→ Raw data
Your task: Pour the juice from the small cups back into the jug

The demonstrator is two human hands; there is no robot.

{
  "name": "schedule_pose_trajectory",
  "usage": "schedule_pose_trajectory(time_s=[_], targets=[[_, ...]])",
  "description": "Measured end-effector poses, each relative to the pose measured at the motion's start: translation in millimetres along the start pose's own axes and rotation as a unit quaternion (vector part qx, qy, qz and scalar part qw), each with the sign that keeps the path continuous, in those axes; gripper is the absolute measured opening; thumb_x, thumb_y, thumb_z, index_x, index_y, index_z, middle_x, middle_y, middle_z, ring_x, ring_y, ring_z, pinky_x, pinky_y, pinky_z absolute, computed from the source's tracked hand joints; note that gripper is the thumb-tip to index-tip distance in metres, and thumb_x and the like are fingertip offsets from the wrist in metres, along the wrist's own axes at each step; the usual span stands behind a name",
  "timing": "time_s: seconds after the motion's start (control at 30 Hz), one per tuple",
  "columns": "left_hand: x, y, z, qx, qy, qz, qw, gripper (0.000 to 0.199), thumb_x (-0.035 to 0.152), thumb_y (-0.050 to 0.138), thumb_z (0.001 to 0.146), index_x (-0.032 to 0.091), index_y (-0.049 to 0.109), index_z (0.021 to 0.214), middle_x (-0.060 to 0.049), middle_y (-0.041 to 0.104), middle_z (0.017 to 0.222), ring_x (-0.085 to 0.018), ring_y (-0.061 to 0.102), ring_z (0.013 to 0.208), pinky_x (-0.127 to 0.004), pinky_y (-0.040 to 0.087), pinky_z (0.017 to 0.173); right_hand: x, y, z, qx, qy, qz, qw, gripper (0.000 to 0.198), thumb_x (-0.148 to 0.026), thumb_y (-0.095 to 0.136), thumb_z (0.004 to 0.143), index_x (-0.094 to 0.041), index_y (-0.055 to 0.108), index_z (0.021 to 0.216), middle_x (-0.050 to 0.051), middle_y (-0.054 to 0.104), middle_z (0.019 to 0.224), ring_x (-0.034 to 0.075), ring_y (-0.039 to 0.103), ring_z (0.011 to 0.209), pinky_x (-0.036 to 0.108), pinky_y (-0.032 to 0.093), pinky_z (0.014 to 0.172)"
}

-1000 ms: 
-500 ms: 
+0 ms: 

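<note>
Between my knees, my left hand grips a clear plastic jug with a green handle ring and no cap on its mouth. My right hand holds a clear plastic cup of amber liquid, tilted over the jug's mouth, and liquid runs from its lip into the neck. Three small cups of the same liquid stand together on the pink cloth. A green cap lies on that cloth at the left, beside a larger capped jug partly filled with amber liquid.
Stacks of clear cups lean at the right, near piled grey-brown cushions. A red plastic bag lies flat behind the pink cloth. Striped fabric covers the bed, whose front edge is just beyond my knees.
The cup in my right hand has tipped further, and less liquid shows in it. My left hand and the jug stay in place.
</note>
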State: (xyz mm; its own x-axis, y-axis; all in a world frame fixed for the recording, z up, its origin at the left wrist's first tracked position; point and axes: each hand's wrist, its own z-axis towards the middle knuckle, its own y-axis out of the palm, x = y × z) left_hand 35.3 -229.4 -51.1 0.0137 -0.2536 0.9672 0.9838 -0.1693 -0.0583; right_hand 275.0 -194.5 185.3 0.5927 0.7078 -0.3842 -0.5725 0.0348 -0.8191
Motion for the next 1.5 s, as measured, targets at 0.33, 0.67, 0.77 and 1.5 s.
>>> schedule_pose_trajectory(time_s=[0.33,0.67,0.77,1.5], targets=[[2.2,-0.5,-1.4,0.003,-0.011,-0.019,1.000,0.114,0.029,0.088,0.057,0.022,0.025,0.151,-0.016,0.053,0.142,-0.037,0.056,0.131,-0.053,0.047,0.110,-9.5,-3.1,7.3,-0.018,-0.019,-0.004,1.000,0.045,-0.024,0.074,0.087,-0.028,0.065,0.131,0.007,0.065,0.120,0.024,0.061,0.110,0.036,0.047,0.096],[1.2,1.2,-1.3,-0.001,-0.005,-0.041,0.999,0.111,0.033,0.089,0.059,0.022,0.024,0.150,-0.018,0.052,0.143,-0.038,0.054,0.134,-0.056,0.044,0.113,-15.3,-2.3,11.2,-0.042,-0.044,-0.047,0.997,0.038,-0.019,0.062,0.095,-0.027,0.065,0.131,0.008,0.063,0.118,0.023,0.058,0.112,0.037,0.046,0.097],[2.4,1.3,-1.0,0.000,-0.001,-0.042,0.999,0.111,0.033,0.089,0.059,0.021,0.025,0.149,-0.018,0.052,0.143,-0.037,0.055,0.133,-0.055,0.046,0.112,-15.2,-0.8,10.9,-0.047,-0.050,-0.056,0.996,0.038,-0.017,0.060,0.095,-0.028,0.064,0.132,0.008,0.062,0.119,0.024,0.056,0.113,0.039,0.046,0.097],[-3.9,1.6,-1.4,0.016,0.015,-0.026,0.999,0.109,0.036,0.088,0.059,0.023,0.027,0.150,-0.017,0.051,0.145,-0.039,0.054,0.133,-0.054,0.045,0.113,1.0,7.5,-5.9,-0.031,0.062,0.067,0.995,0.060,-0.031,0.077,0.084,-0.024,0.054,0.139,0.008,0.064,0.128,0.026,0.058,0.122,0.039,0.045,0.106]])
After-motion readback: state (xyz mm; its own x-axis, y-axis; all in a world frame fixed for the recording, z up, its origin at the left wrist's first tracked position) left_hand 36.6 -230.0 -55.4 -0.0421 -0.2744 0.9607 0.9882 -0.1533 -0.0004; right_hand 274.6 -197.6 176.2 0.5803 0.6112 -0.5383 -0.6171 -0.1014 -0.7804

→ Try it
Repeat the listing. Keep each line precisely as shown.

→ Solved problem
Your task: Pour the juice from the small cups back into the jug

The demonstrator is two human hands; there is no robot.

{
  "name": "schedule_pose_trajectory",
  "usage": "schedule_pose_trajectory(time_s=[_], targets=[[_, ...]])",
  "description": "Measured end-effector poses, each relative to the pose measured at the motion's start: translation in millimetres along the start pose's own axes and rotation as a unit quaternion (vector part qx, qy, qz and scalar part qw), each with the sign that keeps the path continuous, in those axes; gripper is the absolute measured opening; thumb_x, thumb_y, thumb_z, index_x, index_y, index_z, middle_x, middle_y, middle_z, ring_x, ring_y, ring_z, pinky_x, pinky_y, pinky_z absolute, computed from the source's tracked hand joints; note that gripper is the thumb-tip to index-tip distance in metres, and thumb_x and the like are fingertip offsets from the wrist in metres, along the wrist's own axes at each step; the usual span stands behind a name",
  "timing": "time_s: seconds after the motion's start (control at 30 Hz), one per tuple",
  "columns": "left_hand: x, y, z, qx, qy, qz, qw, gripper (0.000 to 0.199), thumb_x (-0.035 to 0.152), thumb_y (-0.050 to 0.138), thumb_z (0.001 to 0.146), index_x (-0.032 to 0.091), index_y (-0.049 to 0.109), index_z (0.021 to 0.214), middle_x (-0.060 to 0.049), middle_y (-0.041 to 0.104), middle_z (0.017 to 0.222), ring_x (-0.085 to 0.018), ring_y (-0.061 to 0.102), ring_z (0.013 to 0.208), pinky_x (-0.127 to 0.004), pinky_y (-0.040 to 0.087), pinky_z (0.017 to 0.173); right_hand: x, y, z, qx, qy, qz, qw, gripper (0.000 to 0.198), thumb_x (-0.148 to 0.026), thumb_y (-0.095 to 0.136), thumb_z (0.004 to 0.143), index_x (-0.094 to 0.041), index_y (-0.055 to 0.108), index_z (0.021 to 0.216), middle_x (-0.050 to 0.051), middle_y (-0.054 to 0.104), middle_z (0.019 to 0.224), ring_x (-0.034 to 0.075), ring_y (-0.039 to 0.103), ring_z (0.011 to 0.209), pinky_x (-0.036 to 0.108), pinky_y (-0.032 to 0.093), pinky_z (0.014 to 0.172)"
}

-1000 ms: 
-500 ms: 
+0 ms: 

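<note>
Between my knees, my left hand grips a clear plastic jug with a green handle ring and no cap on its mouth. My right hand holds a clear plastic cup of amber liquid, tilted over the jug's mouth, and liquid runs from its lip into the neck. Three small cups of the same liquid stand together on the pink cloth. A green cap lies on that cloth at the left, beside a larger capped jug partly filled with amber liquid.
Stacks of clear cups lean at the right, near piled grey-brown cushions. A red plastic bag lies flat behind the pink cloth. Striped fabric covers the bed, whose front edge is just beyond my knees.
The cup in my right hand has tipped further, and less liquid shows in it. My left hand and the jug stay in place.
</note>
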State: (xyz mm; its own x-axis, y-axis; all in a world frame fixed for the recording, z up, its origin at the left wrist's first tracked position; point and axes: each hand's wrist, its own z-axis towards the middle knuckle, its own y-axis out of the palm, x = y × z) left_hand 35.3 -229.4 -51.1 0.0137 -0.2536 0.9672 0.9838 -0.1693 -0.0583; right_hand 275.0 -194.5 185.3 0.5927 0.7078 -0.3842 -0.5725 0.0348 -0.8191
Motion for the next 1.5 s, as measured, targets at 0.33, 0.67, 0.77 and 1.5 s.
>>> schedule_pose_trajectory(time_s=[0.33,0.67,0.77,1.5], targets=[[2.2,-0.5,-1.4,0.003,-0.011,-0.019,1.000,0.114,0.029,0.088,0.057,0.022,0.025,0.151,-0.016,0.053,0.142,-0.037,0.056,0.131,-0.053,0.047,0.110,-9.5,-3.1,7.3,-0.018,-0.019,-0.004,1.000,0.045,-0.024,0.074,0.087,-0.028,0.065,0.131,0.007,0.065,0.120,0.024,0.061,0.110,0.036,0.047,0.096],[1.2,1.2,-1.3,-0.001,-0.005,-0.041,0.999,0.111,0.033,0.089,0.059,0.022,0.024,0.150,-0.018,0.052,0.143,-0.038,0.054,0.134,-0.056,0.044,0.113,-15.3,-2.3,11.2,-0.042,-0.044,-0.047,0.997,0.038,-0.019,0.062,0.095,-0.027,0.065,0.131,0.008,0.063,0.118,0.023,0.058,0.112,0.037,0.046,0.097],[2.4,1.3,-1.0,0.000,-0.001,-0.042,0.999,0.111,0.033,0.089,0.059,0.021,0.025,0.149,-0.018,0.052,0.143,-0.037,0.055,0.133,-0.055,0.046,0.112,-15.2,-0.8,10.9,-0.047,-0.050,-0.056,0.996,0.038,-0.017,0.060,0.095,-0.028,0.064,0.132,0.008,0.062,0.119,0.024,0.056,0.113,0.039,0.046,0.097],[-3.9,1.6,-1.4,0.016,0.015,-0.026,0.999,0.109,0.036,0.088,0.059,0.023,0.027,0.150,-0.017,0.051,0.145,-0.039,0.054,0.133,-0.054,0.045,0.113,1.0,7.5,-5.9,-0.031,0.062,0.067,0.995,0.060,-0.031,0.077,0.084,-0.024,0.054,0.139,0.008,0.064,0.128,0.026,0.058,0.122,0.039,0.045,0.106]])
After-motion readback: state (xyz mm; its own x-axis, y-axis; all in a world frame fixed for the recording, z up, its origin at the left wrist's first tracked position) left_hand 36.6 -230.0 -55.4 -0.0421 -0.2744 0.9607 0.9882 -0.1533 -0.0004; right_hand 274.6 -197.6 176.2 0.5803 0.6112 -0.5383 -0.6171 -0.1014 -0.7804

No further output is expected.